Locate the word "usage" in the entries below, then gather every line that holds it.

============================================================

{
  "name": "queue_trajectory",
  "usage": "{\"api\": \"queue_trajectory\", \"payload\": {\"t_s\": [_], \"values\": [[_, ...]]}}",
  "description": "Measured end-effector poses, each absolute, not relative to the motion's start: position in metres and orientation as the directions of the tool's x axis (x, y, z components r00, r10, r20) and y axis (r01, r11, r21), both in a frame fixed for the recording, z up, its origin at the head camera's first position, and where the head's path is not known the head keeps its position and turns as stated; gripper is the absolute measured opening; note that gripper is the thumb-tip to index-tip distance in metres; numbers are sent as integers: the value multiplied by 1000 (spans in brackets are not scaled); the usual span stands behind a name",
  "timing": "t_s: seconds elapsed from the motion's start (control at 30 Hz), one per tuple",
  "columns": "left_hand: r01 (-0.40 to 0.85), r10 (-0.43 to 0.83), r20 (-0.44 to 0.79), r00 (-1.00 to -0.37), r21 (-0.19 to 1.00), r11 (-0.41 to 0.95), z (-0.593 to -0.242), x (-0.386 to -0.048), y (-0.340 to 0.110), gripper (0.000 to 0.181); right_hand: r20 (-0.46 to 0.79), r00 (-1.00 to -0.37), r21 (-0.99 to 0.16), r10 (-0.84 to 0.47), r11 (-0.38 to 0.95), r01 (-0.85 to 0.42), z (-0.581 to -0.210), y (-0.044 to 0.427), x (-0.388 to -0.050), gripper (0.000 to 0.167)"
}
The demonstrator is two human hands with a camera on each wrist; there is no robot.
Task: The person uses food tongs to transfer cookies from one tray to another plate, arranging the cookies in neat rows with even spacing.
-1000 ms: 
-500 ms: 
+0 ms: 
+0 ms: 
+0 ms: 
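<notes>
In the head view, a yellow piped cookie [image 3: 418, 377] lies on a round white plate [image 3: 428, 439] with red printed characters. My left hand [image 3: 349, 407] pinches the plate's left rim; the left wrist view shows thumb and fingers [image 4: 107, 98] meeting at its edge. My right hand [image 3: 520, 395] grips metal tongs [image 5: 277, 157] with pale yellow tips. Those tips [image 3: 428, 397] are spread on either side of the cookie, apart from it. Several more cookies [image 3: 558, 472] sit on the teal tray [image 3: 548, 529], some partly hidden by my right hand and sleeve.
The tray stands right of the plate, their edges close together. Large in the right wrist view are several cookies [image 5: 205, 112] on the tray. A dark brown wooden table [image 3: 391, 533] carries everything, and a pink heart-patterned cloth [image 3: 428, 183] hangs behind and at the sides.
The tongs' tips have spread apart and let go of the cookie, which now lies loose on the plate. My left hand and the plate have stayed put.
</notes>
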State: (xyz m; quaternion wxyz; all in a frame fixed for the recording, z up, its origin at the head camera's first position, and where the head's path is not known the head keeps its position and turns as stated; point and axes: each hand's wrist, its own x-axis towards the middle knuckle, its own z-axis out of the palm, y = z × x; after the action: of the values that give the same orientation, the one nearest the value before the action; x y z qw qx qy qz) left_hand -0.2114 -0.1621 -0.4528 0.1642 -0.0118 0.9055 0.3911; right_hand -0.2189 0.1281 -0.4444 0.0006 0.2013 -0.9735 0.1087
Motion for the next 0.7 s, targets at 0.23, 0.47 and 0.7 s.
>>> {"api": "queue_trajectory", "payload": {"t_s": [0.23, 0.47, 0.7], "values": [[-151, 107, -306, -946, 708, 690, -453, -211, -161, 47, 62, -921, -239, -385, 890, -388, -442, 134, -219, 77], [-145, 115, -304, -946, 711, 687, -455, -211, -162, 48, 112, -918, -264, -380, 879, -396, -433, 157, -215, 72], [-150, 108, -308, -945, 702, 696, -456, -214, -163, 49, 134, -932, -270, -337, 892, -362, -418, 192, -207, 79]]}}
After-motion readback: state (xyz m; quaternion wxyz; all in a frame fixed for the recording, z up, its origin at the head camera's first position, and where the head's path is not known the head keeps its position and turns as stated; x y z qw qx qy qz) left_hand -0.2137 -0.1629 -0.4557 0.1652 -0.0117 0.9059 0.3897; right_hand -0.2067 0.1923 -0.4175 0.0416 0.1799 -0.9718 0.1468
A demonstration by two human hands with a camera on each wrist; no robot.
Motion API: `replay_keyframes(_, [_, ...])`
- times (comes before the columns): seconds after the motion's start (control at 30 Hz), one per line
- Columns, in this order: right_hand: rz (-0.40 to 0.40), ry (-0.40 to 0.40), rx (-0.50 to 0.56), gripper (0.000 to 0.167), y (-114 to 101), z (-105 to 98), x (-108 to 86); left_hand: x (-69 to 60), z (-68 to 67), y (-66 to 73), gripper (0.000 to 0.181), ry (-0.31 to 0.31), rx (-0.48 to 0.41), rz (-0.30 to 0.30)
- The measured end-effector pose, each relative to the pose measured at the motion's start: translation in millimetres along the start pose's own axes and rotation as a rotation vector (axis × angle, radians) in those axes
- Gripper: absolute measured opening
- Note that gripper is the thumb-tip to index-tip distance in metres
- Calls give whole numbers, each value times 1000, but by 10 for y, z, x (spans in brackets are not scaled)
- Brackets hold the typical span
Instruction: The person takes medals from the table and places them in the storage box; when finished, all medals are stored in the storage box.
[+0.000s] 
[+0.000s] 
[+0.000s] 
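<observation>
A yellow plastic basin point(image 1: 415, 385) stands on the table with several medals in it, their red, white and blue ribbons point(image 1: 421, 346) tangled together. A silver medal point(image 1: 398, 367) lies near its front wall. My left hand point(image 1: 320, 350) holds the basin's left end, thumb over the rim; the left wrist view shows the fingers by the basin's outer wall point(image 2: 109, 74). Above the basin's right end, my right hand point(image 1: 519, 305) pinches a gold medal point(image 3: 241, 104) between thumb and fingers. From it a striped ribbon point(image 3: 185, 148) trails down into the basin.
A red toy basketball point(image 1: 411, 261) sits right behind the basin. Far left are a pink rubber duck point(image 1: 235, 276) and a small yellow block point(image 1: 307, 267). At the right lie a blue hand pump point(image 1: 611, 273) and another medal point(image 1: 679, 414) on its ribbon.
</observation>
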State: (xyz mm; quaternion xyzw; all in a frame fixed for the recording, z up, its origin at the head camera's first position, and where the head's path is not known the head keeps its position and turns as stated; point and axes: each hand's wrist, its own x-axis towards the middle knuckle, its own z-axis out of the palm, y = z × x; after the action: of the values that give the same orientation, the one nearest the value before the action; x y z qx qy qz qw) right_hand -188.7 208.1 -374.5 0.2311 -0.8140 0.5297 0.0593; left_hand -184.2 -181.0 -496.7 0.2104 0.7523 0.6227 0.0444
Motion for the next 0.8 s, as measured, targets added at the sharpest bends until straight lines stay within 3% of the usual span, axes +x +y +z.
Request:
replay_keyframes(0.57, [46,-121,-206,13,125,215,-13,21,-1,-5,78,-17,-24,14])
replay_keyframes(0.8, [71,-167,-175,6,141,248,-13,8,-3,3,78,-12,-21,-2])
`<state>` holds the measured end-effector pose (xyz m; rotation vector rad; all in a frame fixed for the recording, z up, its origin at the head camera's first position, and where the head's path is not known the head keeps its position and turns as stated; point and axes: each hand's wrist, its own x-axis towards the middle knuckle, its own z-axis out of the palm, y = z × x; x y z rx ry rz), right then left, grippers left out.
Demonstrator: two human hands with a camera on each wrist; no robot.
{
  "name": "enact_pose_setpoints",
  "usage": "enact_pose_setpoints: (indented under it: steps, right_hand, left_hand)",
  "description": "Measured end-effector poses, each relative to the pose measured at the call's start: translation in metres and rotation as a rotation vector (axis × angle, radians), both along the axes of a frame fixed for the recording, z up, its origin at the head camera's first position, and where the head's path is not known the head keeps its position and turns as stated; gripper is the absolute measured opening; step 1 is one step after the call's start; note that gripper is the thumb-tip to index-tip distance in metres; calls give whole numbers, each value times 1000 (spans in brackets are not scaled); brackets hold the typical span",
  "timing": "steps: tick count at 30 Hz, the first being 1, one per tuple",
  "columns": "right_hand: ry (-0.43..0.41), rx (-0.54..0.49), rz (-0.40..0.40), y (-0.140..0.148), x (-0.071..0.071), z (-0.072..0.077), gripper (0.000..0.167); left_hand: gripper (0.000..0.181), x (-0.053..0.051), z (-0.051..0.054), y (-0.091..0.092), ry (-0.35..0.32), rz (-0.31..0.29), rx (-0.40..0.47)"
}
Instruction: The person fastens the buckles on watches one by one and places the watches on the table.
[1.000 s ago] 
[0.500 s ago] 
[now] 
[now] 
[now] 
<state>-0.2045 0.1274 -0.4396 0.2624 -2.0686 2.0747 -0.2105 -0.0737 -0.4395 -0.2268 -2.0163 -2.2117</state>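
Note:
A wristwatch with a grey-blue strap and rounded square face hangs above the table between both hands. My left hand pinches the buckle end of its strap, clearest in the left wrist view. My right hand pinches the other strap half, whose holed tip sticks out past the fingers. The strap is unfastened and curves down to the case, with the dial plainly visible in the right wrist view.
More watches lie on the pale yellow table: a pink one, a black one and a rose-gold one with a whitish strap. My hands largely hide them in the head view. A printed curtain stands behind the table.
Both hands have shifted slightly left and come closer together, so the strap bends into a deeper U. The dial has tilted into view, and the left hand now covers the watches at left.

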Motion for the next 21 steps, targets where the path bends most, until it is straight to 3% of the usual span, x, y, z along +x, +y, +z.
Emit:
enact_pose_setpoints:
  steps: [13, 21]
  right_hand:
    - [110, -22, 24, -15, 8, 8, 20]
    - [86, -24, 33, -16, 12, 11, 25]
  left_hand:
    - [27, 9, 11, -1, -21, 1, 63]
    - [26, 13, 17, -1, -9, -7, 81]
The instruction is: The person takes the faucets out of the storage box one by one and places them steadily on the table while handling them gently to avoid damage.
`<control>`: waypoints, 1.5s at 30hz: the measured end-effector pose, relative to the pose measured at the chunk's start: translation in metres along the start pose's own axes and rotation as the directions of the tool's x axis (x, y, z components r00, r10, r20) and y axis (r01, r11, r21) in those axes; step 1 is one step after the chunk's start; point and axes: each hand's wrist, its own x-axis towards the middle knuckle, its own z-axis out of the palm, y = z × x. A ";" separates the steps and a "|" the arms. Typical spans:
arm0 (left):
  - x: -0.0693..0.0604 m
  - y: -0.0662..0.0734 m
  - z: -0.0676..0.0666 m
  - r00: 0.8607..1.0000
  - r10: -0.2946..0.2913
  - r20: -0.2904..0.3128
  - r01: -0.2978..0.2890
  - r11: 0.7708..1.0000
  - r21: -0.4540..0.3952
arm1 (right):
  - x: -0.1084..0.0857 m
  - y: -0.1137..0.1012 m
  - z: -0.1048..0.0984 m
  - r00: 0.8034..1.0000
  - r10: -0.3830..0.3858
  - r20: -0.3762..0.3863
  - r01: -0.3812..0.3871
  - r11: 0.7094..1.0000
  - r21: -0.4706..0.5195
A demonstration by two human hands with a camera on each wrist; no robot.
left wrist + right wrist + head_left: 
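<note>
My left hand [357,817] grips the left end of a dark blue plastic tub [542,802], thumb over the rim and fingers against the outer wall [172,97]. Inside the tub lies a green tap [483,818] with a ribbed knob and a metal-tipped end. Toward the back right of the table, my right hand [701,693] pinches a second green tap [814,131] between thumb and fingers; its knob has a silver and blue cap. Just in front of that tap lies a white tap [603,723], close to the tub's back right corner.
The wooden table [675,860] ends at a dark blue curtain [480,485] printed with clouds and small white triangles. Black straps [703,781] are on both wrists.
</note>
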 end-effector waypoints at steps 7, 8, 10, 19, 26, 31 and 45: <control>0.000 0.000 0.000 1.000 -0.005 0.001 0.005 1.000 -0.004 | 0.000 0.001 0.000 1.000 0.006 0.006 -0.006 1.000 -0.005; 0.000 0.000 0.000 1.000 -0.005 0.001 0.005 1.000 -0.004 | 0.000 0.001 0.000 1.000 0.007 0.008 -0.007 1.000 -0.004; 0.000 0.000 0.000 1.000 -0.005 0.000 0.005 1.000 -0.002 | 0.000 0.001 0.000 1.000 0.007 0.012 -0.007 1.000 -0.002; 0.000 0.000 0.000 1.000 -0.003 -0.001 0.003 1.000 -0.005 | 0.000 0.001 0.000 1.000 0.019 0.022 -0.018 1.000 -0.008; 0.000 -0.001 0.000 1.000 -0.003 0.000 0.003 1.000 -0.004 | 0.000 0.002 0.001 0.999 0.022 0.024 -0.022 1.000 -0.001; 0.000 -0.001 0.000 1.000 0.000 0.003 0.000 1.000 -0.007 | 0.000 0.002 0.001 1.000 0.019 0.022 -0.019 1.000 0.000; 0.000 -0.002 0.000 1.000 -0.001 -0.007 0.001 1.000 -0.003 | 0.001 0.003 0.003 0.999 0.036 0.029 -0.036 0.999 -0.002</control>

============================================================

* Answer to this exercise
  "usage": "{\"api\": \"queue_trajectory\", \"payload\": {\"t_s\": [_], \"values\": [[_, ...]]}}",
  "usage": "enact_pose_setpoints: (indented under it: steps, right_hand, left_hand)",

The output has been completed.